The Bulgarian Posts (Български пощи) are the national postal service of Bulgaria. The company was established in 1992. Although it was transformed into a joint-stock company in 1997, it is fully owned by the state.

==History==
It traces its origin to the Bulgarian Posts and Telecommunications company, was founded as the Bulgarian Posts and Telegraphs after the Liberation of Bulgaria from Ottoman rule, as the provisional Russian administration handed over all post and telegraph offices to the newly restored Bulgarian state in 1879. It joined the General Postal Union in the same year.

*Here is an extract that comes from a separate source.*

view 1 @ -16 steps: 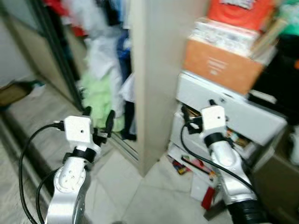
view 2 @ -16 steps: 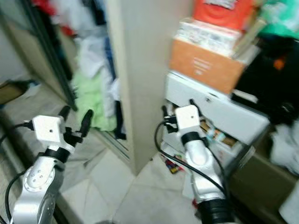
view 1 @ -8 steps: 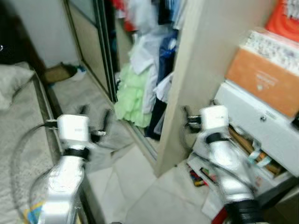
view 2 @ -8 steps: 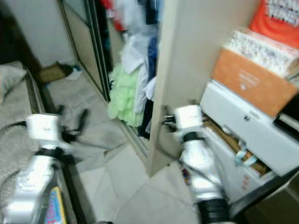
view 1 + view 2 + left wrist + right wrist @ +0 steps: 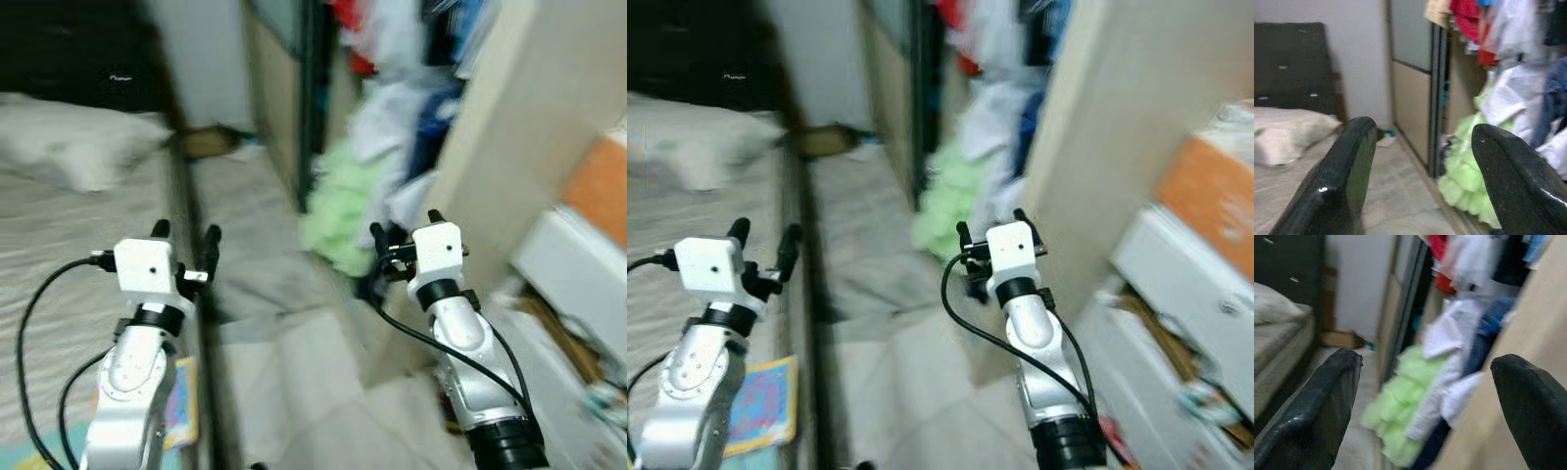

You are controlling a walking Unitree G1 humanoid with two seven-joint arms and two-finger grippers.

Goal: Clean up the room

Following the end of World War II and the establishment of the People's Republic of Bulgaria the Ministry of Railways, Posts and Telegraphs of Bulgaria was dissolved and divided into two organizations: Ministry of Railways, Roads and Water Communications and Ministry of Posts, Telegraphs and Telephones which operated the postal system. From 1957 the Ministry of Post was merged back into the Ministry of Transport and Communications and the post was under its jurisdiction. In 1981 the postal department and telecommunications department were united to form a state-owned company, the Bulgarian Post and Telecommunications (Български пощи и далекосъобщения). In 1992 following the demise of the communist regime and the establishment of modern Bulgaria, the regulatory part was given to the newly created Committee for Post and Telecommunications, and the company itself split into two separate entities: the Bulgarian Posts took over postal activities while the telecommunication section was incorporated as a separate company.

On March 31, 1997, "Bulgarian Posts" EOOD was transformed into a joint-stock company.

In 2005, the company operated with 3,008 post offices and a total length of 80,060 km with the postal route. The company was a monopoly in the country in providing universal postal service until 2006.

As of 2016, Bulgarian Posts reported operating 2,981 post offices and 4,814 mailboxes.